Insights from 6,000 Respondents Globally on AI Models’ Performance in UI/UX and Coding

Exploring AI Performance in UI/UX Design and Coding: Insights from a Global Survey

In recent months, I embarked on a comprehensive research project to evaluate the capabilities of various AI models in creating user interfaces, designing user experiences, and coding.
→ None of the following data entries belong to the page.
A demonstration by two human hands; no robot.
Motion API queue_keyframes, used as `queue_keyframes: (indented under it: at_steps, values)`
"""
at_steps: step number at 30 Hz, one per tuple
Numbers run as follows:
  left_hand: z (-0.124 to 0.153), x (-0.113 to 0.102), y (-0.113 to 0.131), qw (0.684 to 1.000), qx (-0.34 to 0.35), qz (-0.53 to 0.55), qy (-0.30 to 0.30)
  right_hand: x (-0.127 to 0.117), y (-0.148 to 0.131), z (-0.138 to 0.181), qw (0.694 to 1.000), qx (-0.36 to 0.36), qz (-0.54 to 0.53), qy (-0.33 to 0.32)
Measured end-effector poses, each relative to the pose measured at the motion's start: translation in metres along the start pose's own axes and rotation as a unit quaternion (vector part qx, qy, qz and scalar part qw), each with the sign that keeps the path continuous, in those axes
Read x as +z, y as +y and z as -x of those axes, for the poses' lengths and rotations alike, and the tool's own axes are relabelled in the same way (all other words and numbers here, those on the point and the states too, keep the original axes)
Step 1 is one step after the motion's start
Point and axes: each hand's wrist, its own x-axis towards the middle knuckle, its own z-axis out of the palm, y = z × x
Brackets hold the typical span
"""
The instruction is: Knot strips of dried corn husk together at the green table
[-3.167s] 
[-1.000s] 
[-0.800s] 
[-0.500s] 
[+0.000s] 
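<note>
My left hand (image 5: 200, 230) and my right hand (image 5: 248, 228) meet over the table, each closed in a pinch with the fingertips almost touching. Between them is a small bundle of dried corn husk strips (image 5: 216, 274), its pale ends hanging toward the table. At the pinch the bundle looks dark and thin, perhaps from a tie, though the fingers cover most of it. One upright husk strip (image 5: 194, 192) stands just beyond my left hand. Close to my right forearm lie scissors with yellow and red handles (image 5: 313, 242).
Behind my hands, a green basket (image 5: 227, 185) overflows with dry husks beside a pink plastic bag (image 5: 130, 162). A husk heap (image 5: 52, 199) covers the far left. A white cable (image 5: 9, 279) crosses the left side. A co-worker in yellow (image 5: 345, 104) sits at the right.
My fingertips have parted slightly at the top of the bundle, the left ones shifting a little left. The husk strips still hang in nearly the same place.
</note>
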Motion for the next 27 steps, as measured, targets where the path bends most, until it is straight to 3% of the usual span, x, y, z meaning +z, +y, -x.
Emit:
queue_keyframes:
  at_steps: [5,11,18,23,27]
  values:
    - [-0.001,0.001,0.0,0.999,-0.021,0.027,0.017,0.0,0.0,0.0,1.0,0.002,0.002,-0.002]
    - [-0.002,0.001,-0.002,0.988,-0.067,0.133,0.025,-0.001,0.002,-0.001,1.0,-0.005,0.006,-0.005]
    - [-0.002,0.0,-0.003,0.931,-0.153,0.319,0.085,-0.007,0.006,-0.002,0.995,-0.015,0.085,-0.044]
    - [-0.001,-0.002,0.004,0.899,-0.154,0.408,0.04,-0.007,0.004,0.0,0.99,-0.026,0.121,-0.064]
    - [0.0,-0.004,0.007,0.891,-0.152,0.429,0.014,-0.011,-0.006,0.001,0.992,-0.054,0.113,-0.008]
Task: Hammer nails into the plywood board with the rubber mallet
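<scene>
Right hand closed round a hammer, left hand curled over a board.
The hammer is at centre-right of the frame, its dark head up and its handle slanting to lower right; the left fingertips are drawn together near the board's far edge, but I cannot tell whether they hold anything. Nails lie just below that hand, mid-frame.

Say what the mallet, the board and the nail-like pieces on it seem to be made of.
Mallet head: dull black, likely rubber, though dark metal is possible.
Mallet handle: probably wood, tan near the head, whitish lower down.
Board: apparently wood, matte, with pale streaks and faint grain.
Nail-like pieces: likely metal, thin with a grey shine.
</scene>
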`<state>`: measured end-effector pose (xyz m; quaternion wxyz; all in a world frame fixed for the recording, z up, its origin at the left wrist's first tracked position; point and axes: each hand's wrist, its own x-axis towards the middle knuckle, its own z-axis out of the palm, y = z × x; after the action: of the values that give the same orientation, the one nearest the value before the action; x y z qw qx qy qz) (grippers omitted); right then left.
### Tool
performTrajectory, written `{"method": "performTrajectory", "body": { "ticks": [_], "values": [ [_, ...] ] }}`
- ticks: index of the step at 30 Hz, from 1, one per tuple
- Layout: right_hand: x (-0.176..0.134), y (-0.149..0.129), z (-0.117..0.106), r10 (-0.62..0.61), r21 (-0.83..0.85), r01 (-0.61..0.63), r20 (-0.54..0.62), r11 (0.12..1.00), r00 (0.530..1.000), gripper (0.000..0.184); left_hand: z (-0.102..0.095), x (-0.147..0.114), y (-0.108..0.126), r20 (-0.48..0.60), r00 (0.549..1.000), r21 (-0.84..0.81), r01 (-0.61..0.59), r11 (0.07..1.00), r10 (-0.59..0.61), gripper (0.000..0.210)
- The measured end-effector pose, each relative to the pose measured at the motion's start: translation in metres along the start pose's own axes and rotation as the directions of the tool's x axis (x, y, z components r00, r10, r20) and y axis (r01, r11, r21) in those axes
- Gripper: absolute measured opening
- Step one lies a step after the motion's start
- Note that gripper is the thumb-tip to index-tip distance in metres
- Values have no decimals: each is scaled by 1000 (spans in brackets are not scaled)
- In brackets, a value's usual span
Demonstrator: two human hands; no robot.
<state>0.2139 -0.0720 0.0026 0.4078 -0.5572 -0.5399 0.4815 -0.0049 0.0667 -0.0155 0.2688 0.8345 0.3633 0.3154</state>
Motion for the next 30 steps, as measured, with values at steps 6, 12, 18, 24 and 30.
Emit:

To achieve this, I launched a crowdsourced benchmarking platform, accessible at Design Arena, where users can generate websites, games, 3D models, and data visualizations using different AI models, then compare their outputs.

Throughout this initiative, nearly 5,000 users have contributed over 4,000 votes, providing valuable data on AI performance across multiple domains. I want to share some key findings derived from this data — all of which is based on open-source models and free-generation tools, with no commercial gain involved.

Key Findings from the AI Benchmarking Study

1. Leading Models for Coding and Design: Claude and DeepSeek

The current leaderboard highlights Claude (specifically Claude Opus) as a top performer in both coding and design tasks. This model consistently receives high user satisfaction scores. Following closely are the DeepSeek models, particularly version 0, which excels in website creation due to digital dominance and versatility. Interestingly, DeepSeek’s models tend to be slower, making Claude the preferred choice for interface implementation where speed is a factor.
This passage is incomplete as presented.